As this implementation effort, we are not holding a special meeting on implementation guides. The only other meeting that we have referenced in this session that is taking place in August is one that is being held by the National Committee on Vital and Health Statistics that Dr. Detmer referred to earlier, and I think that is the 5th and the 6th.
The next team for a presentation is the one on coding and classification. This is the medical coding and classification, not all the other codes that might be necessary in some of these transactions.
We have three people who have been co-chairing this effort: Betsy Humphreys from the National Library of Medicine, Pat Brooks from the Health Care Financing Administration, and Donna Pickett from the National Center for Health Statistics. I think Betsy is going to be making the presentation, and I'm sure that we will have a lot of questions when that is over. Thank you. If we can speed it along, we will be out of here early.
DR. HUMPHREYS: As Bob said, this is the coding and classification implementation team. Just to remind ourselves about what we are talking about here, we are talking about codes and classifications for diseases, injuries, impairments or other health problems, or as we might say, whatever is wrong with the patient, the causes of these conditions, which are represented in some of the administrative transactions, such as first report of injury and so forth, and actions taken to prevent, diagnose, treat or manage these conditions, aka procedures, and also we are including obviously the substances, read drugs, and others, equipment and supplies used in the procedures for diagnosing and treating the conditions. So these are the major areas that are covered by this team.
In setting up the charge for this team, the department has looked at this team as one that obviously has immediate responsibilities for the initial administrative standards, but because of the large number of vocabulary issues that relate to the longer term agenda of providing recommendations under Kennedy-Kassebaum to the Congress related to electronic medical records, this team has some responsibilities that relate to that as well.
Our first, and the one that we have been focusing on to date, given the timetables here, is to identify and select the standards for codes and classification for the administrative transactions that are covered by the act, and to insure that there are appropriate mechanisms for distribution and maintenance for the selected standards.

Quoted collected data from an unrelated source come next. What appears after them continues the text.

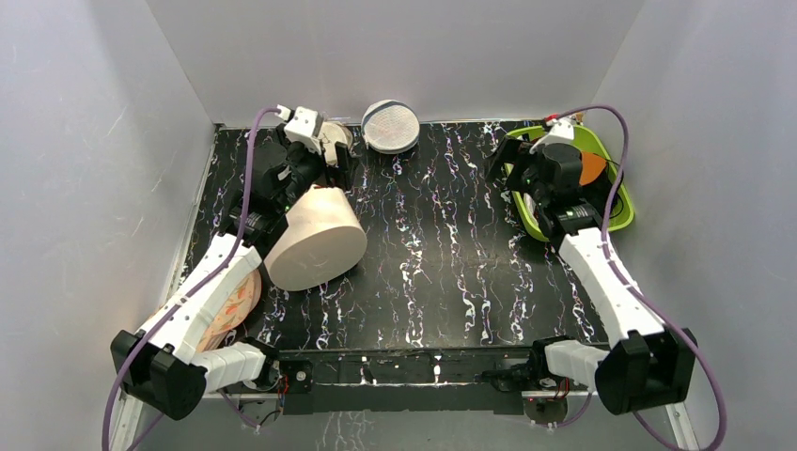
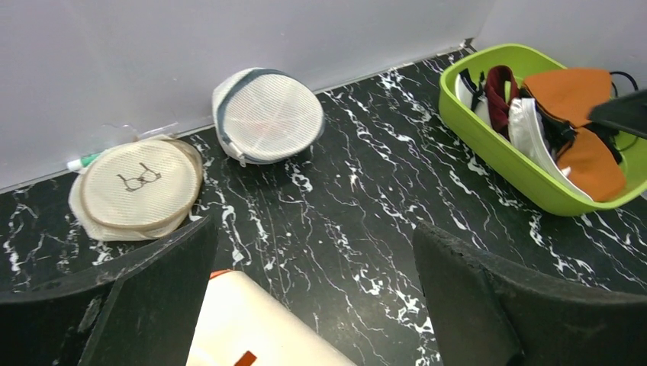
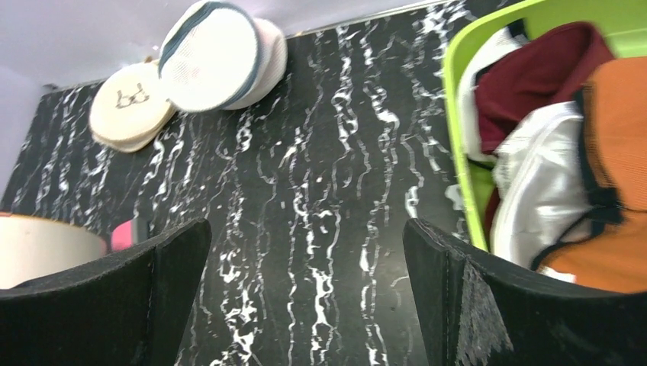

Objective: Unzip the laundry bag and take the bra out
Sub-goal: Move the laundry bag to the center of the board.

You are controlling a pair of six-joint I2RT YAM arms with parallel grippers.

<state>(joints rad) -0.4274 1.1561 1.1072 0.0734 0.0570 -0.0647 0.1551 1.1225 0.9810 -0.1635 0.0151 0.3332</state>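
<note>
At twelve o'clock on the desk [image 1: 451,244] we see the laundry bag [image 1: 390,127], apparently zipped and untouched. Left tool [image 2: 314,232] and right tool [image 3: 307,229] are both spread apart and empty. Bra unseen, so nothing done yet.

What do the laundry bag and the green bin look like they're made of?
Laundry bag: soft white mesh fabric, matte; a fine woven grid shows, with a darker band round the rim. Green bin: likely moulded plastic, smooth and slightly glossy; even colour, rounded rim.
</note>
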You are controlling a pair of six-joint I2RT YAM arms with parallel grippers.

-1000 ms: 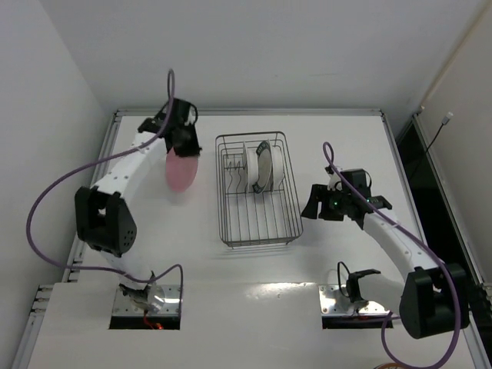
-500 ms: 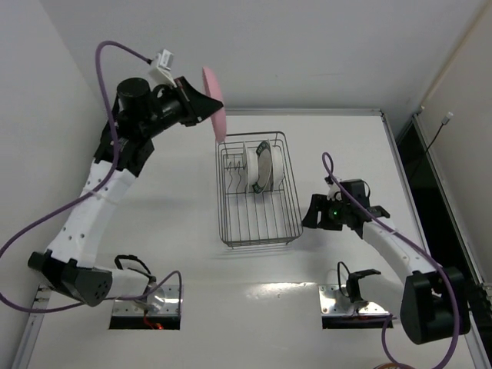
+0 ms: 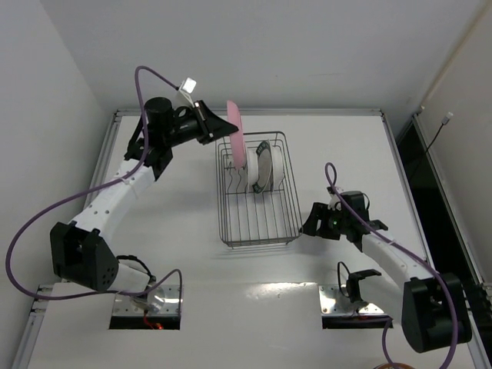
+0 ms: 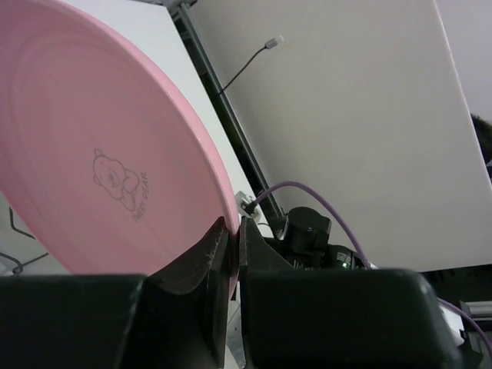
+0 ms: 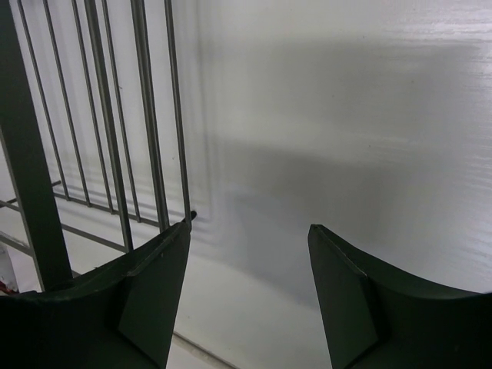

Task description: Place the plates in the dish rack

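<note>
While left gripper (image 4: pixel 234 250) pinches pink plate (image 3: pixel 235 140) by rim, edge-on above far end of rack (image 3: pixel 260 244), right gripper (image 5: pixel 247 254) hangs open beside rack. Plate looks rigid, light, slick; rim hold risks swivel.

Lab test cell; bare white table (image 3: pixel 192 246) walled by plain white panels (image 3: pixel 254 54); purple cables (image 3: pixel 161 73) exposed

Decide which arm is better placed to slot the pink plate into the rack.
Left. The left gripper is shut on the pink plate, holding it on edge above the dish rack's far end. The right gripper is open and empty beside the rack.
</note>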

We also see as a longer term effort recommending the set of health vocabularies that are useful for full electronic health records, and looking at the issues related to appropriate mechanisms for distribution and maintenance of those. Then we see also as a responsibility that the department should have to insure that there is some sort of a reasonable map between the more granular vocabularies that will in the future be used in the full patient record, and the administrative codes and classifications which we assume will continue to be necessary for statistical and administrative purposes.
However, having said that, that is the whole charge. But now what we are going to focus on is the first part of it, which is what we have been working on up to date, which is the selection of the initial standards for administrative transactions.

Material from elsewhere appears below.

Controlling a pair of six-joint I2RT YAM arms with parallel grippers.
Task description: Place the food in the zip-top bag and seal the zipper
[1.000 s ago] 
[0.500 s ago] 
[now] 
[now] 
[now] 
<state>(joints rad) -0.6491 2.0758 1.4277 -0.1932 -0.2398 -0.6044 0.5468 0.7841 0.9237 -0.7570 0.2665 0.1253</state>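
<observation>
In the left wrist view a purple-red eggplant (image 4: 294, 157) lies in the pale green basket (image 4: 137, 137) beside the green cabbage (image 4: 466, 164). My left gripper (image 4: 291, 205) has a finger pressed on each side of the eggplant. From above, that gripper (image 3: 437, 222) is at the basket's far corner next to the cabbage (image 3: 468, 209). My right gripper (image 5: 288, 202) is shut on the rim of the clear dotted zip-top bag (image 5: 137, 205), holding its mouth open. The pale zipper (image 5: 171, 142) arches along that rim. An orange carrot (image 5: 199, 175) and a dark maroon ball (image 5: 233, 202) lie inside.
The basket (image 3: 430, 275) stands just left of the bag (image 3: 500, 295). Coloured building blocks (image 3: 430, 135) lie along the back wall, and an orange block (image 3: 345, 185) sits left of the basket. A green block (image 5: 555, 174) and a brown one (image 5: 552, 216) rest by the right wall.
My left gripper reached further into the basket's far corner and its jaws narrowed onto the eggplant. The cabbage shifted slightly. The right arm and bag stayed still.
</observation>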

You will not be too surprised by these recommendations. Let me tell you where they came from. There was a combination of inputs here, including the input from ANSE in terms of the inventory of existing standards, information that was known to many of us within the department who have a long history with the various codes and classification systems for other projects, and then primarily we took advantage of, and actually assisted in planning and setting up questions and so forth for the National Committee on Vital and Health Statistics hearings on this particular topic, codes and classifications, which was held April 15 and 16.
So in essence, what we are recommending is based largely on what we heard during those hearings. The overview is that everyone said that for the year 2000, it would be -- I don't want to say everyone, but the great preponderance of testimony said that for the year 2000, we could not deviate from the status quo of what is generally used in health care transactions now. The recommendations therefore for the initial standards follow that.

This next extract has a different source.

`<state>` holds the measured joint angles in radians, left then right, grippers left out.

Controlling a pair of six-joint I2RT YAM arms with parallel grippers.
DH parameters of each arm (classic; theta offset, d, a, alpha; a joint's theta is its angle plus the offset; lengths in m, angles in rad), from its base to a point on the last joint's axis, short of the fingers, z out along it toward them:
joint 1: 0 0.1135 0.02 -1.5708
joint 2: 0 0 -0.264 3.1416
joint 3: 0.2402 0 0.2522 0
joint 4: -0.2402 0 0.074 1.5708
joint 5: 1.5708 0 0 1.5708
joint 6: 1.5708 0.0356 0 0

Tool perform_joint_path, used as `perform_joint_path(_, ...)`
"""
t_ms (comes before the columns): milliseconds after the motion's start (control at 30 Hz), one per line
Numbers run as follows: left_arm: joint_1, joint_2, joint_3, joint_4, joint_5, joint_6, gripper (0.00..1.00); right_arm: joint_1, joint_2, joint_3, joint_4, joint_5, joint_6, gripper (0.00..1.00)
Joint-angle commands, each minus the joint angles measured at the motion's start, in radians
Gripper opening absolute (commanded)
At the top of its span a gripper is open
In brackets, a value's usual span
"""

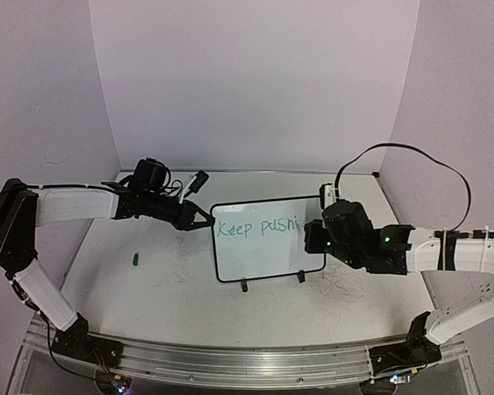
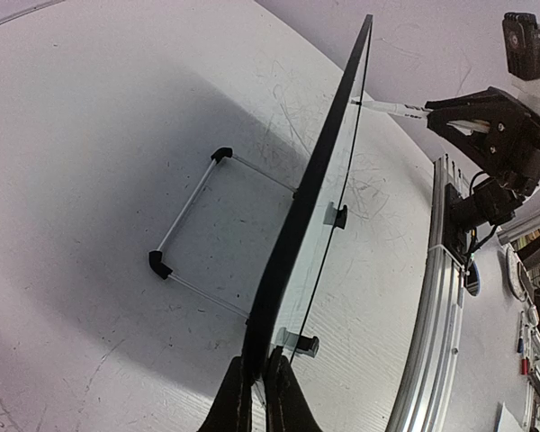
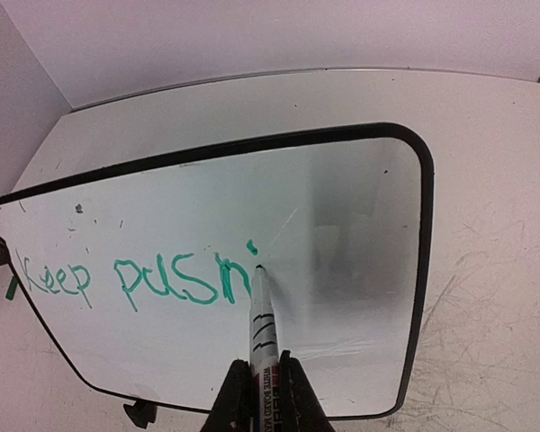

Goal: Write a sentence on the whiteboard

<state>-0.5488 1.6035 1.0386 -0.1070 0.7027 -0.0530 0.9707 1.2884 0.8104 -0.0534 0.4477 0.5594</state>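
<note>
On the whiteboard point(image 1: 267, 257): sentence point(image 3: 175, 286) reads "Keep pushi" | left jaws clamp its edge | right jaws grip marker point(image 3: 263, 333)

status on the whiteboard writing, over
Left gripper: jaws shut on whiteboard rim. Right gripper: jaws shut on marker, tip at board. Sentence at "Keep pushi", unfinished. Nothing in the way.

Plain pale lavender-white back wall point(image 1: 255, 82) at far side. Matching left side wall point(image 1: 41, 90) and right side wall point(image 1: 469, 90) close in scene on three sides. White matte tabletop point(image 1: 173, 288) scuffed with faint grey scribbles point(image 1: 346, 288), densest near right. Ribbed aluminium rail point(image 1: 247, 358) runs along near edge. Light even, diffuse; soft shadows on tabletop.
</note>
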Motion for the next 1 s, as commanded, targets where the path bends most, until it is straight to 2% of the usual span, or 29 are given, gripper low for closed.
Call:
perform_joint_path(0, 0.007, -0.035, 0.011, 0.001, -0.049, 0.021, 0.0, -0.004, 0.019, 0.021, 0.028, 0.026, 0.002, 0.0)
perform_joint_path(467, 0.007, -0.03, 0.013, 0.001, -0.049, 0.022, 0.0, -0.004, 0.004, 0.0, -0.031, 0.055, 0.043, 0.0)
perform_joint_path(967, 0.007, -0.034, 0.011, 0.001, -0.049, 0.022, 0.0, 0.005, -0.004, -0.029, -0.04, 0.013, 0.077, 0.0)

That means for the diseases, injuries, et cetera, we are dealing with ICD-9CM. As you can imagine, one of the big issues that was addressed at the hearing was whether we should recommend for the year 2000 9CM or 10CM. After evaluating all the testimony that was received on this point, although there were some proponents of moving ahead to 10CM, there were in essence a larger body of opinion that ICD-10CM could not be reasonably implemented by the year 2000, and that therefore we should go with 9CM as the initial standard.
In terms of procedures, we are again with the status quo. THErefore, although there was a great amount of testimony in favor of moving to an integrated single procedure framework or system, where there was a closer relationship at least between any different levels of systems that were needed for different purposes, everyone was pretty well unanimously telling us that for the year 2000 we had to stick with what was in use now, which is ICD-9CM, the third volume, CPT for physician controlled procedures and out-patient procedures, CDT for dental procedures, and HCPCS, which is the HCFA common procedure coding system, which as those of you who use it know, encompasses CPT and CDT.
For drugs, for most administrative transactions, we are dealing with HCPCS. It has a relatively coarse level of granularity for drug coding, and for pharmacy transactions, where the choice is the NDC code, the national drug code. When we get to the device area, again we are dealing with HCPCS.
So we are not talking about revolutionary change for the year 2000, but when we go out with our statements about the year 2000, there will also be some additional warnings and issues and heads-up that life will not remain o the status quo forever.
One of the main issues that came up in the hearings is that we will be mandating or proposing the use of the official implementation guides. In general, most of these systems that I mentioned have official implementation guides, but there is uneven implementation of them, that is, they have to be followed perhaps for certain sets of transactions that come to HCFA, but then people may or may not rely on the same implementation guides in other environments, and people say that this is a problem, so there will -- of course, since we are dealing with national standards, there is going to be an implementation guide that will cover everything.
I think we heard in very strong terms that whether a particular recipient is willing to pay for a particular item at a particular level of specificity, if the code that is sent to them is at least valid and part of the code set, the claim should not be rejected totally, that is, not be able to be processed if it has official codes in it. So there was a lot of discussion about that.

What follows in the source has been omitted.